Dov’è la potenza di agire collettiva per “rompere” l’armonia (che non c’è) del mondo?

Che cos’è una potenza d’agire collettiva? Ma come attivare quel “senso del possibile”– un fare in comune – al fine di promuovere comunità cooperanti, a dispetto del fatto che oggi la vita individuale si consegna all’irrilevanza come immagine speculare di un ordine sociale così pervasivo da imporsi come un’ineluttabile necessità? La possibilità di un’“autonomia” dell’agire politico – anche quando “antagonista” – è già sempre ricompresa, quando non repressa, in una sorta di “armonia prestabilita” di un ordine esistente del mondo?

Eppure, negli anni ’70, sembrò facile rompere quell’armonia del mondo – che in realtà non esiste, perché, come dice Gianfranco Pancino, non c’è alcuna armonia là dove «le disuguaglianze creano un profilo difforme del mondo».

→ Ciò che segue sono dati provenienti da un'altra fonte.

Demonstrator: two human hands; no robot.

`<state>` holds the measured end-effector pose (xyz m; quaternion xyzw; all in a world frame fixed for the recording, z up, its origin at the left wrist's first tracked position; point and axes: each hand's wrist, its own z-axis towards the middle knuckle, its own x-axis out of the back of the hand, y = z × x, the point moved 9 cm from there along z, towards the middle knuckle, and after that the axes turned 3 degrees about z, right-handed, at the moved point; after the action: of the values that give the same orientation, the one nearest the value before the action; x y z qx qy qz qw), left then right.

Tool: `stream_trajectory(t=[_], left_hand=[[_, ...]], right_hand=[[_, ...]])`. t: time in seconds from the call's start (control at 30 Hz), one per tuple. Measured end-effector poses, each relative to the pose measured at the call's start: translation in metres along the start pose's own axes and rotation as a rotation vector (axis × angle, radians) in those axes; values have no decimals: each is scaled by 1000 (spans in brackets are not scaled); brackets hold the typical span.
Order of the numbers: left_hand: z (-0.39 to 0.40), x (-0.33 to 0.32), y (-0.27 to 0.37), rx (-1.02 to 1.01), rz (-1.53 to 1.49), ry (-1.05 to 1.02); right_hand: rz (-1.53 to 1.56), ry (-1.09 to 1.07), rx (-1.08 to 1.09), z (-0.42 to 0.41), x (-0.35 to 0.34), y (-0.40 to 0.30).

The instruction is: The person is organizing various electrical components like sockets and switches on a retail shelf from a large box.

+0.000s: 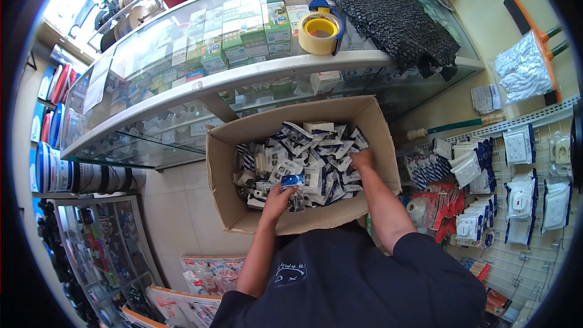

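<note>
An open cardboard box (380, 130) is in front of me, heaped with small clear plastic packets (314, 177) that have dark blue and white printing. Over its near side, my left hand (278, 198) holds a small packet with a bright blue label (292, 181) between thumb and fingers. At the right inner wall, my right hand (362, 159) reaches down among the packets. Its fingertips are partly hidden there, so whether they grip a packet is unclear. A small white carton (318, 126) lies at the back of the heap.
Behind the box runs a glass display counter (200, 83) stocked with bulb boxes (278, 23). On top are a tape dispenser (321, 32) and black bubble wrap (391, 23). A wire rack (533, 241) of packaged sockets (519, 146) flanks my right; cable spools (59, 168) stand left.
</note>
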<state>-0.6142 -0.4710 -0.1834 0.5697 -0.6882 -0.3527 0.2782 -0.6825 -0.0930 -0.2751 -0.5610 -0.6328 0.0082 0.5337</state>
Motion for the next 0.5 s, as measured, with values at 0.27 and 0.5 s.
stream_trajectory(t=[0.27,0.5], left_hand=[[-7,-17,15,-33,-29,-115],[-34,-49,80,-426,357,25]], right_hand=[[-49,-441,-72,-59,16,-44],[417,-516,33,-170,41,-100]])
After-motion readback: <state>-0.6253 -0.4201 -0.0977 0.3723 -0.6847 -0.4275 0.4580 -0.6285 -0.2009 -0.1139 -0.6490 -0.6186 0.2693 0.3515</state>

C’è oggi ancora spazio per un progetto di lotta comune per il “possibile”, per il farsi di una “comunità diversa”? Perché, in effetti, la ricerca di spazi comuni di interesse, di vita, che non voglia mirare soltanto a garantire quei beni comuni, quei vantaggi, che altrimenti sarebbero fuori portata se il singolo individuo operasse da solo e in isolamento, richiede in ultima istanza – come si diceva una volta – di applicare il cambiamento al legame sociale stesso, a ciò che tiene insieme la società.

Intanto, si tratta di cominciare a guardare a quei “movimenti effimeri” di mobilitazione, sorti in varie parti del mondo, come le primavere arabe, soprattutto, in Tunisia, Occupy Wall Street a New York, degli Indignados in Spagna o dei Gilets jaunes in Francia. La loro rilevanza, per Gianfranco Pancino, sta proprio nel processo che li attiva, il “mettersi insieme” nel tentativo di costruire esperienze di democrazia diretta, di dare espressione a una democrazia più partecipativa.

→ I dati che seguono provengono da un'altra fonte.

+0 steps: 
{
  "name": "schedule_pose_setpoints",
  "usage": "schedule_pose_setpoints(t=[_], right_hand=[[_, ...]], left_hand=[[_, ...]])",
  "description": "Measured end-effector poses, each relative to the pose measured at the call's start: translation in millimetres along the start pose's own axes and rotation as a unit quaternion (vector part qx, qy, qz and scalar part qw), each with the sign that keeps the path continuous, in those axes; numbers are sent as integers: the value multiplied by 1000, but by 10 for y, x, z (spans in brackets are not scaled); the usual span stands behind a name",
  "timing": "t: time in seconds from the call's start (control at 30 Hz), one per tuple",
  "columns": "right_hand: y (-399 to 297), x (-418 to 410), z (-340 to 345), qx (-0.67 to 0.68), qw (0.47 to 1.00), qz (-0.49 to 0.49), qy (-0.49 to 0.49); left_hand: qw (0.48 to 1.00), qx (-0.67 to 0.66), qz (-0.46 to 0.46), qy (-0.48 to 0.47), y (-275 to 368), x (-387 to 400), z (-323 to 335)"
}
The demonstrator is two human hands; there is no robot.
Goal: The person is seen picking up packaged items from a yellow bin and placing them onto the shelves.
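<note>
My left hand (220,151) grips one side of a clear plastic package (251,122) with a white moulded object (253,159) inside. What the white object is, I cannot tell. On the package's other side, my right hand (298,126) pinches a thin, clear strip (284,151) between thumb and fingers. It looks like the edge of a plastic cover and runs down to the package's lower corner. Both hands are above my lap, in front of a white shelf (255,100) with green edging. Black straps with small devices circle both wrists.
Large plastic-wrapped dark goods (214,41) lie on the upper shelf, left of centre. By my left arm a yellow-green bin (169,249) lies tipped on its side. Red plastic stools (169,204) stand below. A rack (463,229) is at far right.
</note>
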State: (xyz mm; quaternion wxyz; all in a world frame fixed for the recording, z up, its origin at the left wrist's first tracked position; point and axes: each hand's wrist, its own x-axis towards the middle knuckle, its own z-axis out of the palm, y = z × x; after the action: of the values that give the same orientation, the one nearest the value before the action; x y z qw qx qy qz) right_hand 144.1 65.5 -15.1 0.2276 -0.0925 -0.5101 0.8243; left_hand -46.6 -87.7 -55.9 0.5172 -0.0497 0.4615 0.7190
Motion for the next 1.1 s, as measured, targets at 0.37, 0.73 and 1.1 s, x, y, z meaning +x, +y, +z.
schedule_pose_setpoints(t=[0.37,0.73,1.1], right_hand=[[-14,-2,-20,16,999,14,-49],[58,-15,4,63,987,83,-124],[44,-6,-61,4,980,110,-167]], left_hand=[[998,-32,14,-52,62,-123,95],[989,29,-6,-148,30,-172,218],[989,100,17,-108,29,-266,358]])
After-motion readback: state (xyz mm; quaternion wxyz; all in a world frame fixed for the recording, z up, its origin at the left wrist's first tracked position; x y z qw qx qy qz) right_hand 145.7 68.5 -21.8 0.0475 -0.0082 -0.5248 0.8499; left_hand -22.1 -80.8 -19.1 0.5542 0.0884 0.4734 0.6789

Ma, in assenza di un tale orizzonte di senso, non ci resta che formulare la facoltà di un individuo di incidere sulla realtà altrimenti che nei termini del frammento di Eraclito, secondo cui «il carattere di un uomo è il suo destino», destino che, a leggere l’autobiografia di Gianfranco Pancino, una zingara, dalla lettura della mano, sa già anticipare?